Superschöne Fete bei Edgar di Benedetto (06/10)
Manchmal, wenn die immer noch stattfindenen verbalen Attacken angesichts meiner Mitgliedschaft bei den
Linken und meines Engagements für Gerechtigkeit und Frieden wirklich verletztend werden, wird mein Durchhaltevermögen
trotz der festen inneren Überzeugung, das Richtige zu tun, auf eine harte Probe gestellt.

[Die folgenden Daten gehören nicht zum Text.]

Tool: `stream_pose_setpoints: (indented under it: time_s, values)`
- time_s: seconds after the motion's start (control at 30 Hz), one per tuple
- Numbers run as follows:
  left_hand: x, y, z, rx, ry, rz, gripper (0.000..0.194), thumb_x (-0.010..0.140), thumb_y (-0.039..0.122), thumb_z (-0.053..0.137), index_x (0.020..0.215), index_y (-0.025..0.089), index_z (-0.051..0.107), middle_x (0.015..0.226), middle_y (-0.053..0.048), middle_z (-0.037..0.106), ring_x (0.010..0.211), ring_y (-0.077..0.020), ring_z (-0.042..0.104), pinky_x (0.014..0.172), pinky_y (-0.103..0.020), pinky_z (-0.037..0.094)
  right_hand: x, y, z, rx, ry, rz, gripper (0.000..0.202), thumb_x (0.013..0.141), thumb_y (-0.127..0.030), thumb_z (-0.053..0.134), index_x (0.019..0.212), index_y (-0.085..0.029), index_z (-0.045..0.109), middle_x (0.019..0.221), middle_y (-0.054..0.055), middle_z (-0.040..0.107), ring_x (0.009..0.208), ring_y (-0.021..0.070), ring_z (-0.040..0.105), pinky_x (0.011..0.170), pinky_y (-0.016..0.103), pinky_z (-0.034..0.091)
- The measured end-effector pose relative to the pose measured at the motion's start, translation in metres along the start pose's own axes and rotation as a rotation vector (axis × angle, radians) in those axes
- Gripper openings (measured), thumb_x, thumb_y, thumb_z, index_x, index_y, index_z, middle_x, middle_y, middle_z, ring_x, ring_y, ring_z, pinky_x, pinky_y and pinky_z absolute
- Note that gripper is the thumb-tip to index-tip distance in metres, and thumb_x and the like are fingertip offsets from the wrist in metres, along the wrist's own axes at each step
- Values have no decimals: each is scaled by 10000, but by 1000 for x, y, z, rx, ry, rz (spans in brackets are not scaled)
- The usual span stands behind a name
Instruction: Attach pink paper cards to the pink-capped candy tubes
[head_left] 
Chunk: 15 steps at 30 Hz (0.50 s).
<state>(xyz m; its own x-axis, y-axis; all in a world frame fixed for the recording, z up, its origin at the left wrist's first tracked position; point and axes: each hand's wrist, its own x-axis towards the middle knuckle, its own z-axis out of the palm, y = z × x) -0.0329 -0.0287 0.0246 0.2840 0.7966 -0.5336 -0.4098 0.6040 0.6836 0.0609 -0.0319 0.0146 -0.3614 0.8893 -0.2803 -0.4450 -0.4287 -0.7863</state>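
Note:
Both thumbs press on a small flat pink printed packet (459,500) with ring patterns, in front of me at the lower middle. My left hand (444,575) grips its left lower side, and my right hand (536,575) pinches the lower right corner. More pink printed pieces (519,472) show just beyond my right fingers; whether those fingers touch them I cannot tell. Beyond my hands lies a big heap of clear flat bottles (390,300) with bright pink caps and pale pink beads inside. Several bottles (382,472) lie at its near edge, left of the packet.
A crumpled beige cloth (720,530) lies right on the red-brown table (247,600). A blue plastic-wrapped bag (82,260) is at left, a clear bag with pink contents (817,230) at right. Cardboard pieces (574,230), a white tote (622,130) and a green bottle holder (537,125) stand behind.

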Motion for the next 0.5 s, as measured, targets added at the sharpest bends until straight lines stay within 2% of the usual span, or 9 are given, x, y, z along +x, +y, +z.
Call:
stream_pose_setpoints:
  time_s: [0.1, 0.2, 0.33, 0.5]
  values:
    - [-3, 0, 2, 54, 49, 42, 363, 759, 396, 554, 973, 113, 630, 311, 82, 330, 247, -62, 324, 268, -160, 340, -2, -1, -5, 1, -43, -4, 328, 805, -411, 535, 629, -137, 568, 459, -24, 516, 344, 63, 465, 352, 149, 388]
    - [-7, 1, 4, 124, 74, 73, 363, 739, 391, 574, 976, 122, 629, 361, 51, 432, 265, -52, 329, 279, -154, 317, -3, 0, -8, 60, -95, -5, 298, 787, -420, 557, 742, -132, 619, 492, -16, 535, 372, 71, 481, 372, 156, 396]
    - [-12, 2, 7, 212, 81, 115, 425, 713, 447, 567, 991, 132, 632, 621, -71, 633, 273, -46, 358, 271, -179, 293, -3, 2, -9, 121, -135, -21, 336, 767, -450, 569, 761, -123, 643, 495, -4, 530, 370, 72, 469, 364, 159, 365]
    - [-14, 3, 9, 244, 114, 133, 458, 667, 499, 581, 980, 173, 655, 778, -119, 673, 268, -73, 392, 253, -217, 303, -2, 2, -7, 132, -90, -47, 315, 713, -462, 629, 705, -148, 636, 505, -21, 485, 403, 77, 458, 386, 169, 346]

Es sind dann Abende wie diese, die mir wieder das Gefühl geben, meinen Kampf nicht ganz allein
auszufechten: Tolles Essen, klasse Musik, Bier satt, viele liebe Menschen um mich herum,
die nicht unbedingt Mitglied meiner Partei sind, aber mir trotzdem zeigen, dass es noch mehr Menschen gibt, die
Menschlichkeit und Fairness schätzen.
Der knallharte Kampf um ein bisschen Würde, das weit verbreitete und gnadenlose Streben nach
dem eigenen Vorteil, viel Dummheit in den gehirngewaschenen Köpfen zahlreicher Leute und der
Hass, der einem manchmal wild entgegenschlägt, wenn man sich für die Gesellschaftsschwächeren einsetzt, sind
eben nur ein ärgerliches Hinternis,
aber nicht entscheidend: Entscheidend ist, wenn man Menschen um sich hat, die lachen, sprechen, diskutieren,
fröhlich, zornig, nachdenklich oder betroffen sind, dabei das Herz aber am
rechten (nein, linken) Fleck haben. Edgar di Benedetto, Bundestagskandidat des WK 29, und seine Lebensgefährtin
haben eine gelungene Party veranstaltet. Dankeschön dafür! Nun ist mir wieder umso klarer, warum es so wichtig ist, für mehr
Menschlichkeit einzutreten: Weil Lebensfreude, Zusammenhalt und Spaß viel schöner sind,
als der harte Überlebenskampf, zu dem unsere Regierung mit ihrer menschenverachtenden Politik jeden von uns zwingen will.
Ganz klar ist: Das wirtschaftsextreme Gedankengut bemüht sich zwar
seit Jahren, die Menschen in jedem Bereich ihres Lebens zu terrorisieren,
aber es hat noch lange nicht alle menschlichen Bande durchdrungen.